Monday, January 4, 2010
Peggy Noonan looks back at the failures of the past decade as examples of institutions forgetting their missions, foremost among these the Catholic Church:
The Catholic Church, as great and constructive an institution as ever existed in our country, educating the children of immigrants and healing the weak in hospitals, also acted as if it had forgotten the mission. Their mission was to be Christ's church in the world, to stand for the weak. Many fulfilled it, and still do, but the Boston Globe in 2003 revealed the extent to which church leaders allowed the abuse of the weak and needy, and then covered it up.

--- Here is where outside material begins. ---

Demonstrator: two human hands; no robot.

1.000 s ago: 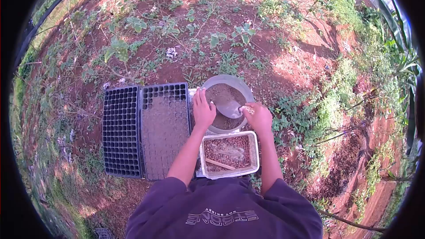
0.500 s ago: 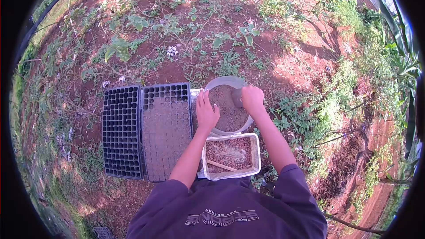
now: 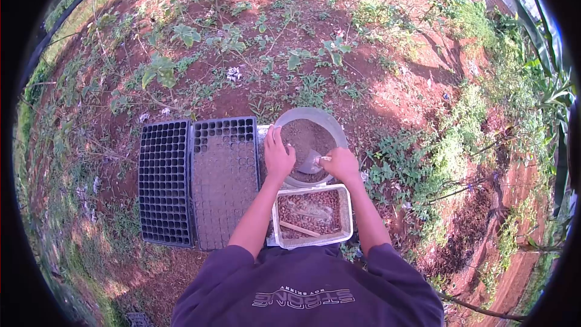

It was a decades-long story; it only became famous in the '00s. But it was in its way the most harmful forgetting of a mission of all, for it is the church that has historically given a first home to America's immigrants, and made them Americans. Its reputation, its high standing, mattered to our country. Its loss of reputation damaged it. And it happened in part because priests and bishops forgot they were servants of a great institution, and came to think the great church existed to meet their needs.
I wonder whether a similar indictment can be leveled against American law schools, including Catholic law schools. Has the modern law professor shown a tendency to think that the law school exists to meet his or her needs? Have we let the reflected glory of the US News rankings become our raison d'etre, overlooking debt-laden students and minimizing the role we should be playing in their personal and professional formation?